> [WHAT THE TASK ASKS]
Using the listing below, report all lines holding the word "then".

> [DATA SUPPLIED]
= Beginning of Section =

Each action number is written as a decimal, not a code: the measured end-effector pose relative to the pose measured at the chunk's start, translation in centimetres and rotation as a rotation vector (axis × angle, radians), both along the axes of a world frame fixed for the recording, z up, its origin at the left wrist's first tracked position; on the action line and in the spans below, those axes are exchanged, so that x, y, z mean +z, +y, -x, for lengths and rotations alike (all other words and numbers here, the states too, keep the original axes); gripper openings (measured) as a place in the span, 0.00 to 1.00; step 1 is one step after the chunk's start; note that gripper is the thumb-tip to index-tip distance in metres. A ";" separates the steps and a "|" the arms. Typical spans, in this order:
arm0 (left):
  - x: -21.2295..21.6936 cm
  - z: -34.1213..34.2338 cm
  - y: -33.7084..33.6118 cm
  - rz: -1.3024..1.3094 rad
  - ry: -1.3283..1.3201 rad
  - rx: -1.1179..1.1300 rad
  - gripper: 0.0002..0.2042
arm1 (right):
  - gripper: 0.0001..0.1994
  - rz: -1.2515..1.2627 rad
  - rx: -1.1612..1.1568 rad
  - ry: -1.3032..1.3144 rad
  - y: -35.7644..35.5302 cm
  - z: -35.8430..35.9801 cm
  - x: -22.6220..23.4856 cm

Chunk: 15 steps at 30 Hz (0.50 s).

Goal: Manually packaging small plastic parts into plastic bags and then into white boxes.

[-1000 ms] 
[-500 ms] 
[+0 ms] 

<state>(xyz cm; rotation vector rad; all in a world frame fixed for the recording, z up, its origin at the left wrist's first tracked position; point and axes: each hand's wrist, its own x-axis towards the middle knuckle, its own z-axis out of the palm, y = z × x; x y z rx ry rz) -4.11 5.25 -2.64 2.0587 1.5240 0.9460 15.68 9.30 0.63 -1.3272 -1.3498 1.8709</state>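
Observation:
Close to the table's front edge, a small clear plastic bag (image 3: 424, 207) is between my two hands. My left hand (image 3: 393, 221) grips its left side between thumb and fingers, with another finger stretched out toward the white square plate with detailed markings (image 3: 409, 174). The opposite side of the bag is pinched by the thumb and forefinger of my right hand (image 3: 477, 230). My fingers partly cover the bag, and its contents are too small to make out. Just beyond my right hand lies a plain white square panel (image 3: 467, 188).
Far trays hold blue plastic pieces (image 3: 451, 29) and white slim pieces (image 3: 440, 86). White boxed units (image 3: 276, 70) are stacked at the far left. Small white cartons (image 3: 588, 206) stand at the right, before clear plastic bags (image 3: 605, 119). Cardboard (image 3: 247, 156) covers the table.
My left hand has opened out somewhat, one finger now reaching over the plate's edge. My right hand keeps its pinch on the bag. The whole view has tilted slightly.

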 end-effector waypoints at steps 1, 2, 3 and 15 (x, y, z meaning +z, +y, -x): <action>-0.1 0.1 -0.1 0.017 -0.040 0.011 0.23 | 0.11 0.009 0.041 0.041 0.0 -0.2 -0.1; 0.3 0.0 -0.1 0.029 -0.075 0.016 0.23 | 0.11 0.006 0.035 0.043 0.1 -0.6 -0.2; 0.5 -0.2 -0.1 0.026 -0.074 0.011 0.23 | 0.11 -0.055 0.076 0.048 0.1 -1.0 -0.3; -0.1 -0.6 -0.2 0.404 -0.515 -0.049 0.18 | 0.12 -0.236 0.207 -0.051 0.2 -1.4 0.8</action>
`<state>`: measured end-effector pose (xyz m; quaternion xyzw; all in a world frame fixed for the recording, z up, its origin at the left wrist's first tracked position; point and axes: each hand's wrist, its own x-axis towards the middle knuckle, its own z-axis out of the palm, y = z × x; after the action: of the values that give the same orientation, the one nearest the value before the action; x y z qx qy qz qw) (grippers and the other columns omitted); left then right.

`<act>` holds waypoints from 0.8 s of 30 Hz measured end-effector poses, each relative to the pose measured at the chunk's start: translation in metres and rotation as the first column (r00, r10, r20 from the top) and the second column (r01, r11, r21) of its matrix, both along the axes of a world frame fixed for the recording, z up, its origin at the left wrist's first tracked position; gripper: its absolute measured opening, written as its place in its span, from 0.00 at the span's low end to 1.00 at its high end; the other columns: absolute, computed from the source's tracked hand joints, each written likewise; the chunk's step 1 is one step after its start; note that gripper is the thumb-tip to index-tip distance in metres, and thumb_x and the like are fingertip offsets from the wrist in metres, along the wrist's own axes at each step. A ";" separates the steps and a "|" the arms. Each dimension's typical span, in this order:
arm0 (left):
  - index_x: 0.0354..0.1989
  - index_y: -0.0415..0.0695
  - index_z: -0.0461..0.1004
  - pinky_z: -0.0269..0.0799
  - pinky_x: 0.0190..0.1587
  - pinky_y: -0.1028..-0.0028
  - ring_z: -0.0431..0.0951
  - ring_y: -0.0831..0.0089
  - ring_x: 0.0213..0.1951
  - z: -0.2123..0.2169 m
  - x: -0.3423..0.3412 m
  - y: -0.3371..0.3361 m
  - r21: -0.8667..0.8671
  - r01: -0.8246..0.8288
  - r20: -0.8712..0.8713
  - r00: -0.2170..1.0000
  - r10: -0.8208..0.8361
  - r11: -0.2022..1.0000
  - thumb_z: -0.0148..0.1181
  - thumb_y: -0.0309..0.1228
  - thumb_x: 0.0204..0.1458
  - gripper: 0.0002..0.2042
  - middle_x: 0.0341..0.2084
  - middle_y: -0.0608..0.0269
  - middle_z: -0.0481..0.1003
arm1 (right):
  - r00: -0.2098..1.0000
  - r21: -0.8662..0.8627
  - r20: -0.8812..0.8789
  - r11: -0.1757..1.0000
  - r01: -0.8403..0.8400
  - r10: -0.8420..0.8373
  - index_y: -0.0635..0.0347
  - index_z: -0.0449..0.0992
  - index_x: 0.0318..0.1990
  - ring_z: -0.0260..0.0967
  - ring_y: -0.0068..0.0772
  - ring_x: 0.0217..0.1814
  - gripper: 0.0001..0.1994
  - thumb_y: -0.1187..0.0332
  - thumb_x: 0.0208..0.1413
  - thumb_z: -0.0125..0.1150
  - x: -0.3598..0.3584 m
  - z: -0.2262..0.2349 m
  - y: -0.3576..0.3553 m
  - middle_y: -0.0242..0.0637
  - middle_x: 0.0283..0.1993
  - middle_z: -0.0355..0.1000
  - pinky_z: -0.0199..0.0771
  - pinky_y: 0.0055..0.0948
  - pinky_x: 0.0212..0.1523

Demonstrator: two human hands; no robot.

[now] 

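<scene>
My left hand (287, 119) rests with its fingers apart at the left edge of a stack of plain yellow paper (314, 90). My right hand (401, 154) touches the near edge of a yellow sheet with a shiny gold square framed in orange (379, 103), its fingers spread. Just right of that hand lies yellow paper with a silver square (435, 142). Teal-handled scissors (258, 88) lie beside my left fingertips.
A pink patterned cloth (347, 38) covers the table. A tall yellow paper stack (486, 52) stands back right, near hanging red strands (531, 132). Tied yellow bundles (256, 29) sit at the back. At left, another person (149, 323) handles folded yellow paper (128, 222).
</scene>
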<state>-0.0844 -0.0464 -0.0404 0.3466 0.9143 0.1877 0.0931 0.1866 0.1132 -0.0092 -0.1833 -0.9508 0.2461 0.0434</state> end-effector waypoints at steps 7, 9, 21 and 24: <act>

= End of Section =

> [TASK OUTPUT]
Goal: Manually packaging small plastic parts into plastic bags and then into white boxes.
`<state>`: measured end-effector pose (xyz m; quaternion xyzw; all in a world frame fixed for the recording, z up, its origin at the left wrist's first tracked position; point and axes: each hand's wrist, its own x-axis towards the middle knuckle, its own z-axis out of the palm, y = z × x; after the action: of the values that give the same orientation, the one nearest the value before the action; x y z qx qy qz qw) (grippers and the other columns omitted); left then right.

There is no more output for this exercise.